Implications for Research and Clinical Care
Many clinical interventions need to consider the state-related processes that underlie clinically relevant judgment and decision-making, such as impairment to sensitivity and heightening of biases when under the influence of certain states. The college student population is one particularly important example. For instance, work in the field of sexual aggression on college campuses has examined important correlates and interventions under states such as arousal, anger, and alcohol intoxication, given the relevance of these states to undergraduate sexual decision-making (e.g., Davis et al., 2014). Thus, clinical interventions with populations at higher risk for substance use and co-use should be examined with participants in these states, as these contexts could potentially limit the effectiveness of these interventions.

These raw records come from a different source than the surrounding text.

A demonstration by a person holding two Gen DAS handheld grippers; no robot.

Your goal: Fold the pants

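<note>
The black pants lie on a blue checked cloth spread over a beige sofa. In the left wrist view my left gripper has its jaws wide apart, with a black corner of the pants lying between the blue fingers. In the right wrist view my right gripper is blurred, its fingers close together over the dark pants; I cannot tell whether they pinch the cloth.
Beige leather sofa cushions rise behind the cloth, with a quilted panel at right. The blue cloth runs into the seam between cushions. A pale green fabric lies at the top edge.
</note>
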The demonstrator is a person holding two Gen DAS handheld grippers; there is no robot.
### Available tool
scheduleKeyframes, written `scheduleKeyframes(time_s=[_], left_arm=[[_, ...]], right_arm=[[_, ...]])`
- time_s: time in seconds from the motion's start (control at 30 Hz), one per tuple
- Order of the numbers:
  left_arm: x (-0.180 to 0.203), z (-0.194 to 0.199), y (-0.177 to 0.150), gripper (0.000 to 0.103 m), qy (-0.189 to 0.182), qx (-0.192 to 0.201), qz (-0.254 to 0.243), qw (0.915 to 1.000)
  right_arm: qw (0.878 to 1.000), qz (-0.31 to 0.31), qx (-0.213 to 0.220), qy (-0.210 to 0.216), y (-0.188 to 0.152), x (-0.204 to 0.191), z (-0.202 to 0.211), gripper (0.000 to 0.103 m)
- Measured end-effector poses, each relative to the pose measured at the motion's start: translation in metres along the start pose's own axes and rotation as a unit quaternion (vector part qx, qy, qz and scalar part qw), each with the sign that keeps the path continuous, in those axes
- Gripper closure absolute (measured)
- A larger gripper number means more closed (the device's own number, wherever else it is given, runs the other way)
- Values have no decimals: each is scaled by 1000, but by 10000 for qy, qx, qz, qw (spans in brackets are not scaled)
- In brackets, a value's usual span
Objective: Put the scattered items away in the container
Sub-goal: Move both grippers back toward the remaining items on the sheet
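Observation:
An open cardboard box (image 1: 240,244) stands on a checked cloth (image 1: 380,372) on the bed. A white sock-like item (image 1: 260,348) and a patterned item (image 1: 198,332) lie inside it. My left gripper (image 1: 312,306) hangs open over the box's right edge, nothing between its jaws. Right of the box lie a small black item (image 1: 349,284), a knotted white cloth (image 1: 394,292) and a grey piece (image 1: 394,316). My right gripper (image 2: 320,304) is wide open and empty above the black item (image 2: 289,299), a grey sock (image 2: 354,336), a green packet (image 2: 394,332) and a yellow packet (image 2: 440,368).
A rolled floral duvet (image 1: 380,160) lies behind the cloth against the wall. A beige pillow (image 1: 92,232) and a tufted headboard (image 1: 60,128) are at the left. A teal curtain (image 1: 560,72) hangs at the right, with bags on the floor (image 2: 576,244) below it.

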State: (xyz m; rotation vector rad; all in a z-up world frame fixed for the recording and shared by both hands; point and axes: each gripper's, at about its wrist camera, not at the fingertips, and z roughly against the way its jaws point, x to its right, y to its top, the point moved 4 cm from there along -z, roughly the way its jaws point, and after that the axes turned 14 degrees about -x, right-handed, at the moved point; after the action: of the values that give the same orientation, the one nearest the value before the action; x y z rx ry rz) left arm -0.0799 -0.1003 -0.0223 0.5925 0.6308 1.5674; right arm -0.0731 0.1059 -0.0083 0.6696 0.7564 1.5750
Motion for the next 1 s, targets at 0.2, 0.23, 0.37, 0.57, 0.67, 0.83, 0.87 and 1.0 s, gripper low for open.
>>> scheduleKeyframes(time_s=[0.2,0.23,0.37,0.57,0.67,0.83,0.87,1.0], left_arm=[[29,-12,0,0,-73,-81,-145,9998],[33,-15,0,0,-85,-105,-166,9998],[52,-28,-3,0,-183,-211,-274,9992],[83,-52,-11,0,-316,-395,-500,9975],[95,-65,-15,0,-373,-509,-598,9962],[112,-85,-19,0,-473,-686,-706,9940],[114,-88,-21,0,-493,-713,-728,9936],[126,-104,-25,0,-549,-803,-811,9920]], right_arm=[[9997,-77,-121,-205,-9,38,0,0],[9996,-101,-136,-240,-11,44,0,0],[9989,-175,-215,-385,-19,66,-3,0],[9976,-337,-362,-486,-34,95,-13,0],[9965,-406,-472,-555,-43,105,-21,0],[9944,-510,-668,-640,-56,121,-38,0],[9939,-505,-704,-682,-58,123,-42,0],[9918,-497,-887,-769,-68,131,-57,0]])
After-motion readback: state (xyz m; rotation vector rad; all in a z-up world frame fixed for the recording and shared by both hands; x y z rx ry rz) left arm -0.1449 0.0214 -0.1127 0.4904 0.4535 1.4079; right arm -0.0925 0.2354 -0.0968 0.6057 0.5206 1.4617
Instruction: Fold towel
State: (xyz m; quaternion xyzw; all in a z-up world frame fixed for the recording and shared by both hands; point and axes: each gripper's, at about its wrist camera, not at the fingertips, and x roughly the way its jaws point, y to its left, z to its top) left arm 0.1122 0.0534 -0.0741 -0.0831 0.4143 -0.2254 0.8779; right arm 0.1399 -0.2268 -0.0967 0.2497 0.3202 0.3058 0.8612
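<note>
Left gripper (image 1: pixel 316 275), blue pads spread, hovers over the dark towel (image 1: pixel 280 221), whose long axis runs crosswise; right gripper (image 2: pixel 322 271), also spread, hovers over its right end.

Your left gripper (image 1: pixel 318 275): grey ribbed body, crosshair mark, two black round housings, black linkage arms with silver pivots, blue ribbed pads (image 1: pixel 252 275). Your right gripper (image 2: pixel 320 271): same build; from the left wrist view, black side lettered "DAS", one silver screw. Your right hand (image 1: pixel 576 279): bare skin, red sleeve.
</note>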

Clinically, cannabis and alcohol co-use and its influences on cognitive processing and decision-making should be assessed in greater detail. For instance, it can be difficult to determine conclusively if presenting mental health concerns of clients engaging in substance use were present before use. For instance, side effects of long-term cannabis use can mimic many symptoms of ADHD (Crean, Crane, & Mason, 2011), but cannabis can also be used as a self-medication strategy for managing symptoms of ADHD (Stueber & Cuttler, 2021). This makes clinical recommendations more difficult, particularly with a paucity of research in this area. Didactics and supervision on the impacts of substance use and co-use on clinically relevant judgment and decision-making should be a more explicit part of clinical science training. Screening tools for expectancies, problems, and frequency for heavy episodic drinking (e.g. Alcohol Use Disorders Identification Test; Anticipated Effects of Alcohol Scale), cannabis use (e.g., Cannabis Use Disorders Identification Test; Marijuana Smoking Use Questionnaire; Anticipated Effects of Cannabis Scale; Rutgers Marijuana Problem Index) and their co-use (e.g. Simultaneous Alcohol and Marijuana Use Motives) should become more commonplace in initial clinical intakes (Bonn-Miller & Zvolensky, 2009; Morean et al., 2012; Saunders et al., 1993; Waddell et al., 2020; Waddell et al., 2022; White & Veliger, 1986). Further, while a large body of research has helpfully identified protective behavioral strategies for reducing risk related to drinking and risky sexual behavior (e.g., Pearson, 2013; Treat, Corbin, & Viken, 2021), and initial work has been conducted to establish a similar list for cannabis use (Pedersen et al., 2017), similar work should be done to identify these strategies related to alcohol and cannabis co-use, as these could be particularly helpful clinical recommendations for clients engaged in concurrent use of these substances.